A transition from mixed-fuel to pure-helium thermonuclear bursts in Terzan 5 X–3/Swift J174805.3–244637

¹ Key Laboratory of Stars and Interstellar Medium, Xiangtan University, Xiangtan, 411105 Hunan, PR China
² Key Laboratory of Particle Astrophysics, Institute of High Energy Physics, Chinese Academy of Sciences, 19B Yuquan Road, Beijing 100049, China

^⋆ Corresponding authors: lizhaosheng@xtu.edu.cn, panyy@xtu.edu.cn

Received: 29 July 2025
Accepted: 17 October 2025

Abstract

We present a detailed analysis of seven thermonuclear X-ray bursts from Terzan 5 X–3/Swift J174805.3–244637 detected by NICER during the source’s 2023 outburst. Our analysis reveals a clear evolution of burst properties, identifying four non-photospheric radius expansion (non-PRE) bursts, one PRE candidate occurring in a mixed hydrogen–helium environment, and two powerful PRE bursts from pure helium ignition. The time-resolved burst spectra are described well by a model that includes a variable persistent emission component, quantified by a factor f_a, due to the Poynting-Robertson drag. The strength of this interaction scales with burst luminosity: it is low in the faintest bursts (f_a ≈ 1), becomes modest for the more luminous non-PRE burst and the PRE candidate (f_a ≈ 1.5 − 2), and is very strong during the pure-helium PRE bursts (f_a ≈ 6 − 8).

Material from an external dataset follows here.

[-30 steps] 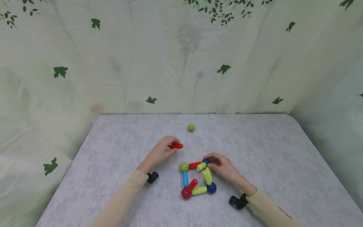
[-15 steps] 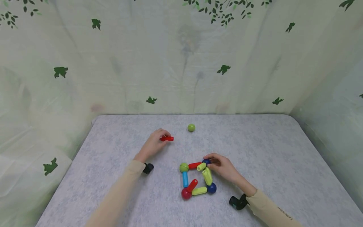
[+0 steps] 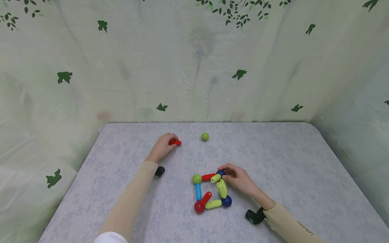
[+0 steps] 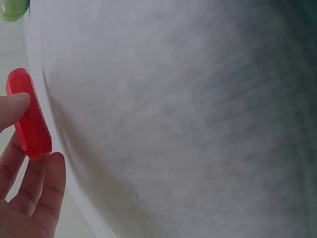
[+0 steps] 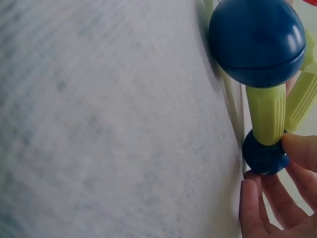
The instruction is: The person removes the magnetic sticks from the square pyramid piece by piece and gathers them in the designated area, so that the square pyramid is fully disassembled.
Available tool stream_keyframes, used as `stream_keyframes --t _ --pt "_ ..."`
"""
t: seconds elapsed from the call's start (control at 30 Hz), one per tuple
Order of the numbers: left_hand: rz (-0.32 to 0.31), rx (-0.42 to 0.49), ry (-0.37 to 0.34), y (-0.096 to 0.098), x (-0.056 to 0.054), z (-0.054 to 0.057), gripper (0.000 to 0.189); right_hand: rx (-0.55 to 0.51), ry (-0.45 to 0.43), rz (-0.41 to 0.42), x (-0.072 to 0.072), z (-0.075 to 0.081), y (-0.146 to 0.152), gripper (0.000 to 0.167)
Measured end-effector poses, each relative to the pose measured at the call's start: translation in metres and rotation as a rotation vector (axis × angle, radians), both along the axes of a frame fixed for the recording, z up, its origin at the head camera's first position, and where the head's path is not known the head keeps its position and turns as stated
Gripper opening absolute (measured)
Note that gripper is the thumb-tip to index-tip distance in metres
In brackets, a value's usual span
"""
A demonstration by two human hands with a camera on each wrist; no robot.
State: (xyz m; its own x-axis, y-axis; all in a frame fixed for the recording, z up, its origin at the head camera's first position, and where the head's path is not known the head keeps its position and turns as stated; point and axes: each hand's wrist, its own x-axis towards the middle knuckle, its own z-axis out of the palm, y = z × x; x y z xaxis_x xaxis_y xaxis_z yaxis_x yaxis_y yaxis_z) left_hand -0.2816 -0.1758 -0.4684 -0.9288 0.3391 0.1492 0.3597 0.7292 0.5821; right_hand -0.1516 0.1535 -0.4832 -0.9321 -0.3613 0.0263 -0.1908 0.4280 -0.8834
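My left hand (image 3: 163, 147) pinches a red magnetic rod (image 4: 30, 119) between thumb and fingers, over the back left part of the table. On the table, a square frame of rods and balls has a green ball (image 3: 197, 179), a red ball (image 3: 199, 207) and a blue ball (image 3: 226, 201) at three corners. At the far right corner my right hand (image 3: 240, 179) holds another blue ball (image 5: 266, 153) with its thumb and fingertips. A yellow-green rod (image 5: 267, 114) joins the two blue balls. A red rod (image 3: 207, 198) slants up from the red ball; a yellow-green rod (image 3: 216, 178) sticks up at the held ball.
A loose green ball (image 3: 205, 136) lies near the back of the grey table (image 3: 273, 152). A light curtain with leaf prints (image 3: 182, 67) hangs behind and at both sides. A black wrist camera (image 3: 256, 216) sits at the right cuff.
My left hand has moved back and to the left, carrying the red rod away from the frame. The right hand stays at the blue ball.
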Motion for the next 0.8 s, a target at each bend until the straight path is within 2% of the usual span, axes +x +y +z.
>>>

This observed transition from mixed-fuel to pure-helium burning as the local mass accretion rate drops below ∼10% of the Eddington limit, ṁ_Edd, aligns with theoretical predictions. We verified this scenario with two independent methods. First, at the known distance to Terzan 5, the touchdown luminosities of both the pure helium PRE bursts and the mixed-fuel PRE candidate are consistent with reaching their respective, composition-dependent Eddington limits on the same plausible, massive neutron star of ∼2 M_⊙. Second, the observed recurrence times of the non-PRE bursts were consistent with predictions for mixed-fuel burning.